The drought is also straining the social support systems that Somalis depend on during crises.
As thousands of hungry and homeless people flooded the capital, the women at the Hiil-Haween Cooperative sought ways to support them. But faced with their own soaring bills, many of the women said they had little to share. They collected clothes and food for about 70 displaced people.
“We had to reach deep into our community to find anything,” said Hadiya Hassan, who leads the cooperative.
Experts forecast that the upcoming October to December rainy season will most likely fail, pushing the drought into 2023. The predictions are worrying analysts, who say the deteriorating conditions and the delayed scale-up in funding could mirror the severe 2011 drought that killed about 260,000 Somalis.
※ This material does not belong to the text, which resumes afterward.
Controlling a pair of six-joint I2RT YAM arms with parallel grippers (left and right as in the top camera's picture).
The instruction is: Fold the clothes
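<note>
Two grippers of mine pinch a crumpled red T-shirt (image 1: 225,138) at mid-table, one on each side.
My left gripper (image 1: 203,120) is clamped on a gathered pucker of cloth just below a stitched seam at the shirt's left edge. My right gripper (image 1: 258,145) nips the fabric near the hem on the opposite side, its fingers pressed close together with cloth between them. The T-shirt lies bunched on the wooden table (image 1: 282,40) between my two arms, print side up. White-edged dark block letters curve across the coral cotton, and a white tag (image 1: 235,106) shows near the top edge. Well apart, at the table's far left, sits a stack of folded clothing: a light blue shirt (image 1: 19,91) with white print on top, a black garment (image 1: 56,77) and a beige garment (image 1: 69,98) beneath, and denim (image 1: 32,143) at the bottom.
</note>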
“There are scary echoes of 2011,” said Daniel Maxwell, a professor of food security at Tufts University who co-wrote the book “Famine in Somalia.”
For now, the merciless drought is forcing some families to make hard choices.
Back at the Benadir hospital in Mogadishu, Amina Abdullahi gazed at her severely malnourished 3-month-old daughter, Fatuma Yusuf. Clenching her fists and gasping for air, the baby let out a feeble cry, drawing smiles from the doctors who were happy to hear her make any noise at all.
“She was as still as the dead when we brought her here,” Ms. Abdullahi said. But even though the baby had gained more than a pound in the hospital, she was still less than five pounds in all — not even half what she should be. Doctors said it would be a while before she was discharged.
This pained Ms. Abdullahi. She had left six other children behind in Beledweyne, about 200 miles away, on a small, desiccated farm with her goats dying.
“The suffering back home is indescribable,” she said. “I want to go back to my children.”